McHugh: I copied you. You know how your intro has the eagle and you are looking up. I told the photographer I wanted it to look like the way Colbert does.
Colbert: Prostate cancer is not exactly the most exciting conversation starter. Why would I want to buy your book?
McHugh: You wouldn’t want to buy it. It will interest someone who has or knows of someone who has been diagnosed with prostate cancer. I also wanted something for urologists to hand to their newly diagnosed patients the day they are told of the cancer. Once you or someone you love has the disease, then, you’ll want to read it.
Colbert: As an aside, why in the hell would anybody want to go into urology. I mean the stuff you guys have to do to make a living?
McHugh: My mother said the same thing. My wife says the money“spends well.”
Colbert: What is the prostate anyway…sounds kinda like a small fast car made in Germany?
McHugh: That’s a Porsche.
Colbert: Do women get prostate cancer?
McHugh: No they don’t have one.
Colbert: Do men get breast cancer?
Colbert: That doesn’t seem fair. Why do you hear so much more about breast cancer in women than you hear about prostate cancer in men? Is it because you can see breasts but you can’t see prostates. I mean…. Men will feel a women’s breast I guess, but the reverse would be unusual. Is that part of the problem?
McHugh: I guess that would be one way of looking at it.
Colbert: I have to admit to you… I don’t know much about the prostate or my prostate for that matter.
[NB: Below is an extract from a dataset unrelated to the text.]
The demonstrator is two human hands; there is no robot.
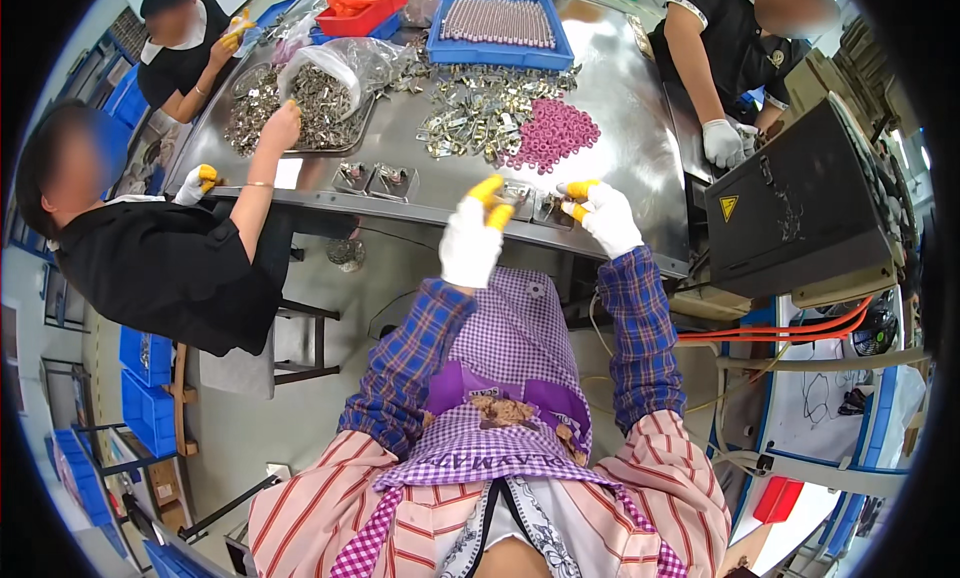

What exactly is it, where is it, what does it do and what does it feel like if there is cancer in it?
McHugh: I think you’ve made my point on the relevance of the book and why you were kind enough to have me on your show. I could answer your questions much better if I could examine your prostate. I did bring along a pair of gloves and KY jelly. Do you mind? Placing two gloves and a tube of the lubricant on the table between the host and author. ( I can pull out other interesting props or some other sponsored item for that matter. Think Doritos.)
Colbert: Very quickly…. Dr. McHugh it was very nice having you on the show. Nation…the book is “The Decision” and it is available on most major online book stores. Thank you Dr. McHugh. Whewwwww!